Justiniano I, el Grande
4 November, 2009 on 7:56 am | En Roma, Historia Religión, Imperios |

Mientras el Imperio romano de Occidente sucumbía ante los pueblos germánicos, su parte oriental resistió con éxito a los invasores. La ambición de Justiniano, el emperador de Oriente, fue arrebatar a los bárbaros los territorios romanos que habían ocupado, para restaurar el Imperio en toda su gloria. A ello dedicó su vida y su fortuna, que enterró en duras campañas militares.
Señor del Imperio romano de Oriente, la ambición de Justiniano fue arrebatar a los bárbaros los territorios que habían ocupado en Occidente, para restaurar el Imperio romano en toda su gloria. La propia época de Justiniano fascina por los veloces cambios de los que fue testigo y que tantas veces llevaron de la gloria al fracaso y viceversa. La consigna de la época era la ‘Restauratio Imperii’, la reconquista del Imperio.
Los bárbaros se habían apoderado de Roma, deponiendo a su último emperador en 476, y campaban a sus anchas por las prósperas provincias del antiguo Imperio de Occidente. Frente a ellos, Constantinopla -la capital del Imperio romano de Oriente- se erigía a comienzos del siglo VI como símbolo de todo el glorioso pasado de la Romanizad y del futuro de la Cristiandad. La «Nueva Roma» poseía los medios (hombres, naves, dinero…) para emprender la reconquista de los territorios perdidos ante los bárbaros. Sólo faltaba una figura carismática que aunara el interés político y el fervor religioso para dar inicio a la gran aventura de recuperar el Imperio. Y ése fue Justiniano.

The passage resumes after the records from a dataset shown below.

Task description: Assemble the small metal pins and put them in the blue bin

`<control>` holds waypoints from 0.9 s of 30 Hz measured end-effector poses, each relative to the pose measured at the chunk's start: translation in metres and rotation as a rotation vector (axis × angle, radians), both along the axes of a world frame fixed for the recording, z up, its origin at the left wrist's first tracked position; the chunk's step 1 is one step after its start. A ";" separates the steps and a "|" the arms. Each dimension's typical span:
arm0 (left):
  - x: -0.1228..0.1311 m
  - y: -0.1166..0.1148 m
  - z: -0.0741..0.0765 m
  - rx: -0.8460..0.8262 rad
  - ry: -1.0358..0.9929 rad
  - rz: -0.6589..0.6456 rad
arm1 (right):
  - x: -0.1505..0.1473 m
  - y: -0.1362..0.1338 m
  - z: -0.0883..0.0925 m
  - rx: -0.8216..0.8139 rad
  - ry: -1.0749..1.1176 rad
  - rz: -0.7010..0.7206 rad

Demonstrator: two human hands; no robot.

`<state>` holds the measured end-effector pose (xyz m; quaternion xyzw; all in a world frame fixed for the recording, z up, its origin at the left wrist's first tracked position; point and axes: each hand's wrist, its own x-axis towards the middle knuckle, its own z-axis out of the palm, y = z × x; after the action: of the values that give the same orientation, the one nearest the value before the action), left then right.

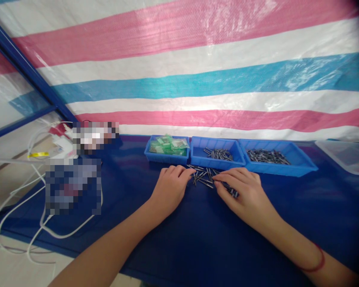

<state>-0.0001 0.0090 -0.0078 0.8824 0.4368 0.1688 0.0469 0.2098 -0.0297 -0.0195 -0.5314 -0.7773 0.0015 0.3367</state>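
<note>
A loose pile of small metal pins lies on the blue table cloth, just in front of the blue trays. My left hand rests knuckles-up at the pile's left edge, its fingers curled and the fingertips touching the pins. My right hand is at the pile's right side with fingers pressed together around a small bunch of pins. Whether the left fingers actually grip a pin is hidden.
Three blue trays stand in a row at the back: the left one holds green packets, the middle one a few pins, the right one many pins. A clear plastic lid lies far right. White cables trail at the left.
</note>
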 end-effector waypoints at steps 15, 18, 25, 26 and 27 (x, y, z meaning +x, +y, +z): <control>0.021 -0.017 -0.013 -0.887 -0.977 -0.158 | -0.014 -0.009 -0.004 -0.329 0.575 0.182; 0.020 -0.017 -0.005 -0.779 -0.810 -0.136 | -0.013 -0.009 -0.003 -0.319 0.603 0.156; 0.019 -0.019 0.004 -0.656 -0.655 -0.133 | -0.013 -0.009 -0.005 -0.343 0.667 0.091; 0.019 -0.019 0.003 -0.657 -0.669 -0.136 | -0.013 -0.009 -0.005 -0.353 0.672 0.096; 0.020 -0.019 0.003 -0.659 -0.681 -0.136 | -0.014 -0.009 -0.005 -0.358 0.676 0.105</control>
<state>0.0195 -0.0098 -0.0053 0.7415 0.3681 0.2975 0.4756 0.1963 -0.0390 -0.0243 -0.5109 -0.6360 0.3296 0.4753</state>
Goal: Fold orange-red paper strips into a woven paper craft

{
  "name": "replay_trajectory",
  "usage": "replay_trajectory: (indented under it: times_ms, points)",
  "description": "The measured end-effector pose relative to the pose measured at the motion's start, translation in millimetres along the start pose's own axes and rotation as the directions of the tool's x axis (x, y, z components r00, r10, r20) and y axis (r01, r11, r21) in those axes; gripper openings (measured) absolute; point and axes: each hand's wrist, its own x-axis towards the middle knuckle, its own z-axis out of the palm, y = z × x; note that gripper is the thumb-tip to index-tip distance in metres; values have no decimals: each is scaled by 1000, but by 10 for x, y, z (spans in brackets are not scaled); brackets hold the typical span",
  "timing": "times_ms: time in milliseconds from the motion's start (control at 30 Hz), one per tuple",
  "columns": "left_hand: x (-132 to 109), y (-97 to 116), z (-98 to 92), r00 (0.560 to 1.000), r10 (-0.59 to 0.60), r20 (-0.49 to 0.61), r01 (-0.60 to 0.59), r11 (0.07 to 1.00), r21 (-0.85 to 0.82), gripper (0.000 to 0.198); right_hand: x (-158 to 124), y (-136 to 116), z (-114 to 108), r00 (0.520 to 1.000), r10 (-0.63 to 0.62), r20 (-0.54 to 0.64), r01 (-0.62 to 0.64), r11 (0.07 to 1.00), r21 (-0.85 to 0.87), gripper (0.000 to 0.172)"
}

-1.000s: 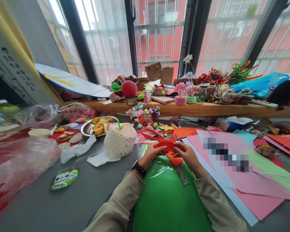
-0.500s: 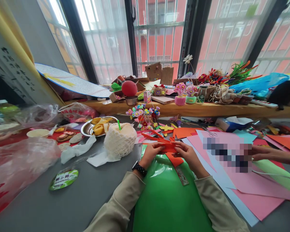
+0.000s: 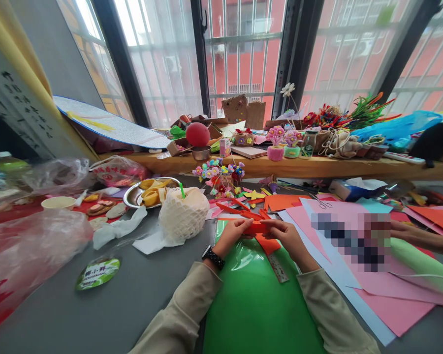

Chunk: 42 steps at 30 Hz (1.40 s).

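orange paper strip (image 3: pixel 257 227) is right between the two hands, straight ahead of the body, at the far end of the glossy green sheet (image 3: pixel 262 307). long axis runs side to side, hand to hand, so neither hand is nearer. left hand (image 3: pixel 232 234) pinches the left end in its fingertips, right hand (image 3: pixel 287 238) pinches the right end, tips close together. can't tell how it's folded, fingers cover it. loose orange piece (image 3: pixel 268 244) just on the near side, closer to right hand, ruler (image 3: pixel 279 269) slanting out from it toward the body. more orange strips (image 3: pixel 228 209) just beyond the hands. another person's hand (image 3: pixel 406 232) well off to the right
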Motion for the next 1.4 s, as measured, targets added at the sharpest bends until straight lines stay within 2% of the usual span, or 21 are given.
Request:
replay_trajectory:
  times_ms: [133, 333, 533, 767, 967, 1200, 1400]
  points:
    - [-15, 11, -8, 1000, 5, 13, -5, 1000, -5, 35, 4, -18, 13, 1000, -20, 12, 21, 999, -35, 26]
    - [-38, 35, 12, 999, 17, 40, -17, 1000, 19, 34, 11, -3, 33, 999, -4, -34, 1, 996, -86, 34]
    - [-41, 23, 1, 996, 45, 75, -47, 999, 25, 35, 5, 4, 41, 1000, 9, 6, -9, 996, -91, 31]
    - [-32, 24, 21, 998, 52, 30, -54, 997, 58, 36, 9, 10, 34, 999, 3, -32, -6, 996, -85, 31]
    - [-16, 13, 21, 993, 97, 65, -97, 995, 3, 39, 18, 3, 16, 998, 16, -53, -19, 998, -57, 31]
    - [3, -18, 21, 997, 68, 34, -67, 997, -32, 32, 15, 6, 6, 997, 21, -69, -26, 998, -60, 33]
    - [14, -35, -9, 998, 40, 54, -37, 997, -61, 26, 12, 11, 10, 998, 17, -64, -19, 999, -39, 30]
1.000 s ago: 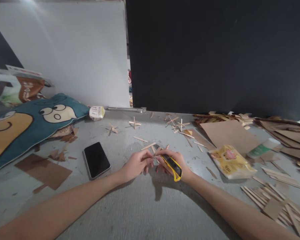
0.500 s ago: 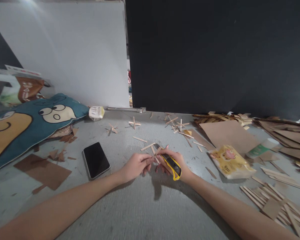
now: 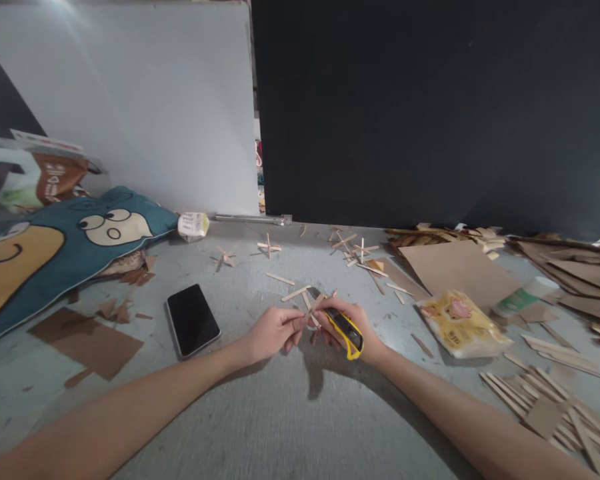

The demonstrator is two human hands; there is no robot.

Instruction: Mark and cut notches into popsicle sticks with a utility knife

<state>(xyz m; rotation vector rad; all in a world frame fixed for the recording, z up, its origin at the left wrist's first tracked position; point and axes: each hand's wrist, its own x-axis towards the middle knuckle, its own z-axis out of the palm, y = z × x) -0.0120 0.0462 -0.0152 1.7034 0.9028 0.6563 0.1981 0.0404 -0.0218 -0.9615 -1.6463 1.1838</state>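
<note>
Sticks, thin and crossed [image 3: 308, 301], sit over the middle of the table [image 3: 230, 427], pinched between the fingertips of 2 hands. The left hand [image 3: 271, 335] has its thumb and forefinger drawn together on the near end, a narrow grip that seems meant to steady such slight pieces. The right hand [image 3: 349, 321] does 2 jobs: its thumb and forefinger reach the crossing from the other side, while a yellow-and-black utility knife [image 3: 347, 328] lies tucked in the same hand, its head pointing away from the body. Carrying it this way probably leaves those 2 digits free without putting the tool down. Whether the blade is out, I cannot tell.

Loose sticks [image 3: 295, 293] lie just beyond the fingertips, presumably for short reaches. Farther back, 2 small stick crosses [image 3: 269, 247] stand well apart from each other, perhaps so that neither gets knocked. The phone [image 3: 193, 320] lies flat beyond the left forearm, apparently out of its way. On the right, the tissue packet [image 3: 464, 325] and the white-and-green tube [image 3: 526, 297] rest beside a cardboard sheet [image 3: 455, 263], and a stick pile [image 3: 575, 427] lies near the right forearm, a brown piece across it.
</note>
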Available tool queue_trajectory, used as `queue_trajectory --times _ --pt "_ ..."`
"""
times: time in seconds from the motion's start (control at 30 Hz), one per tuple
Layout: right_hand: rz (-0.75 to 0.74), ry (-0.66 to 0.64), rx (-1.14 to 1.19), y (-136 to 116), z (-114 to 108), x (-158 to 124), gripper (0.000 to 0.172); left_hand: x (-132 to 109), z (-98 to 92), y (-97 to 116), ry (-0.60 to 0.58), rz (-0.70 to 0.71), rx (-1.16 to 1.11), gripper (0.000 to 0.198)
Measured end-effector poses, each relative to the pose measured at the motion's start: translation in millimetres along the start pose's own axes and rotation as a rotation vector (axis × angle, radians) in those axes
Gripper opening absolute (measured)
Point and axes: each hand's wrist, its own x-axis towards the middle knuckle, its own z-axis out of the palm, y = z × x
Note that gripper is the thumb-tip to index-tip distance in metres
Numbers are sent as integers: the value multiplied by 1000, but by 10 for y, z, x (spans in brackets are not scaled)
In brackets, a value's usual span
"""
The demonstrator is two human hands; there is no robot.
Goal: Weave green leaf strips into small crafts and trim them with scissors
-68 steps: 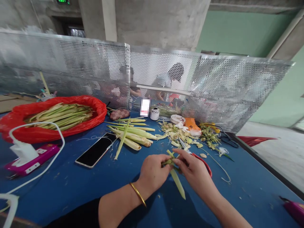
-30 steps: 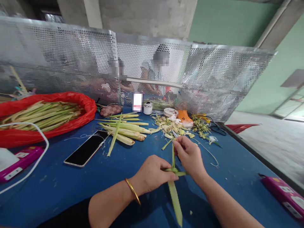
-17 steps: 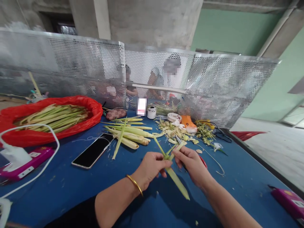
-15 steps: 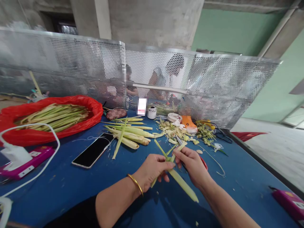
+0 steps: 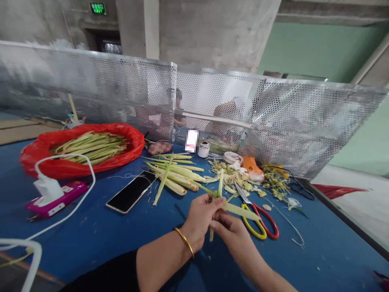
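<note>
Pinching crossed pale-green strips of flat leaf [image 5: 241, 211] between thumb and fingers, the person's left hand [image 5: 199, 217] holds them over the blue tabletop [image 5: 291, 259], while the right hand [image 5: 232, 232] curls close beneath, though whether it grips anything cannot be told. Just to the right lie metal scissors [image 5: 249, 202] with one red and one yellow loop handle. Beyond the hands spread a heap of pale plant trimmings [image 5: 240, 178] and a row of cream-and-green stalks [image 5: 179, 173], with a black-screened smartphone [image 5: 132, 192] and an open red plastic bag [image 5: 75, 171] farther left.
</note>
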Motion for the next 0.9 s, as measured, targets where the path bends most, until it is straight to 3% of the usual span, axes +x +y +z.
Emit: queue_trajectory --times 0.13,0.27,0.33,0.5,0.7,0.8,0.9 --pt "-24 84 12 -64 -7 -18 43 -23 -12 51 -111 -81 68 38" --pt "-53 95 21 -101 -18 -27 45 11 -59 51 -219 -42 168 31" --pt "-44 65 15 -91 6 -51 46 33 -73 39 -200 -18 200 30" --pt "18 -86 -52 -59 72 -164 47 43 -47 63 -18 73 173 28" --pt "-167 -150 -432 -85 5 -220 40 68 -53 115 -18 50 122 30" --pt "-353 10 -692 -162 -164 -195 28 88 -91 129 -40 52 142 26" --pt "-430 348 -875 -222 -367 -118 16 78 -104 143 -123 35 202 24"
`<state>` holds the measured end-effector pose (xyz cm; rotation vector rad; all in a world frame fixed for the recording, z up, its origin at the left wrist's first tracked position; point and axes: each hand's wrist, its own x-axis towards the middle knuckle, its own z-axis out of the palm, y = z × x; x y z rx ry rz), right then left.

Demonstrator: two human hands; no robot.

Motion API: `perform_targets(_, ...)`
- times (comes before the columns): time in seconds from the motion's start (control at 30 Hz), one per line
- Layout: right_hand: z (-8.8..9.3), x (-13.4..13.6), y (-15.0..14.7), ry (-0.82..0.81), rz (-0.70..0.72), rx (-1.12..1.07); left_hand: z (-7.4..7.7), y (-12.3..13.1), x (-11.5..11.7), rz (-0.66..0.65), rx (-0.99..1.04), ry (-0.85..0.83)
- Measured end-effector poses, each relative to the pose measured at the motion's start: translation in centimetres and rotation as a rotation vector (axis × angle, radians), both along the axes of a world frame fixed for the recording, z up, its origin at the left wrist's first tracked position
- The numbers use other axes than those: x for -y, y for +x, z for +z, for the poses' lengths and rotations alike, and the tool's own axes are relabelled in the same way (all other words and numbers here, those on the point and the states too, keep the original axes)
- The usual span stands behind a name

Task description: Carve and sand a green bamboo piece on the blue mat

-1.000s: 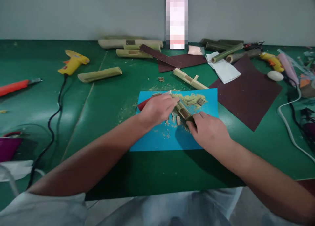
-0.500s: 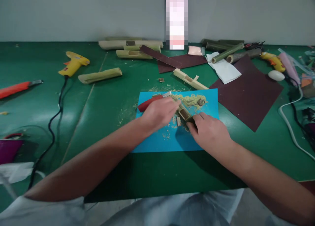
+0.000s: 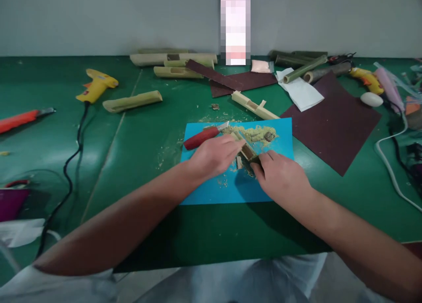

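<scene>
A short bamboo tube (image 3: pixel 249 151) with a rectangular slot cut in its upper side lies slanted over a blue sheet (image 3: pixel 198 193). My right hand (image 3: pixel 281 173) is closed around its near end. My left hand (image 3: pixel 216 157) is pinched, its fingertips against the tube beside the slot; whatever is between them is hidden. Just beyond my left hand lies a red-handled knife (image 3: pixel 201 138), its blade pointing right. Pale shavings (image 3: pixel 257 133) are heaped behind the tube, and small chips (image 3: pixel 239 163) lie near it.
A slotted bamboo strip (image 3: pixel 253 105) lies behind the sheet. Dark brown sandpaper-like sheets (image 3: pixel 336 131) and a white paper (image 3: pixel 301 92) are at right. Yellow glue gun (image 3: pixel 97 85) with a cord and a bamboo piece (image 3: pixel 133 101) are at left. Several bamboo pieces (image 3: pixel 178 72) line the wall.
My left fingertips have shifted slightly right and toward me along the bamboo tube, from its far end to the slot. My right hand keeps its hold in place.
</scene>
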<state>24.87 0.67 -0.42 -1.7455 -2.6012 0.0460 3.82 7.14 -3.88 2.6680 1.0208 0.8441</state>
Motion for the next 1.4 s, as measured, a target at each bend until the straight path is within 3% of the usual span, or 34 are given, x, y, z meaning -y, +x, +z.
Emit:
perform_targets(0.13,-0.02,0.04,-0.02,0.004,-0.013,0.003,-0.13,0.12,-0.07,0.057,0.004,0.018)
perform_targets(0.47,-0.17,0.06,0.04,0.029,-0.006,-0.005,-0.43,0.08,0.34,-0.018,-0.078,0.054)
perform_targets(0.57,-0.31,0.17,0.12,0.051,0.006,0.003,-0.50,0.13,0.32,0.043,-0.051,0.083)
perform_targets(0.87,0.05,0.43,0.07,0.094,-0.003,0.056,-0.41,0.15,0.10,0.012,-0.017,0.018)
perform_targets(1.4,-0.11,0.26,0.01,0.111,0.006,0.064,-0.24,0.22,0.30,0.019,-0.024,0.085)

Nacido en 482 en la aldea iliria de Tauresium con el nombre de Flavio Pedro Sabacio Justiniano, al llegar al poder asumió la sagrada misión de restablecer el gastado esplendor de Roma frente a bárbaros, por un lado, y herejes y paganos, por el otro. Para llevar a cabo sus planes de restauración imperial supo rodearse de brillantes personajes como los incansables generales Belisario y Narsés, el astuto prefecto del pretorio, Juan de Capadocia, el jurista Triboniano, el poeta Pablo Silenciario y los historiadores Procopio y Agatías.
El gran general Belisario fue el brazo ejecutor de las fulgurantes conquistas de Justiniano en los cuatro rincones del mundo: Italia, África, Hispania, Persia, el Danubio. En cambio, el mérito indudable del diplomático general Narsés fue la consolidación del dominio bizantino en Italia tras neutralizar al peligroso rey godo Totila. El reinado de Justiniano se caracteriza por un legado ambivalente. En su haber se cuentan los fulgurantes éxitos del programa de restauración del Imperio, como las conquistas militares, la renovación del antiguo Derecho romano (con el código que lleva el nombre del emperador) y el embellecimiento arquitectónico de su capital, Constantinopla (la antigua Bizancio). La otra cara de este legado es, sin duda, la política religiosa de Justiniano. Su época se caracterizó por la estrecha unión entre poder y religión, y por la adopción del cristianismo ortodoxo como arma política frente al paganismo y la herejia.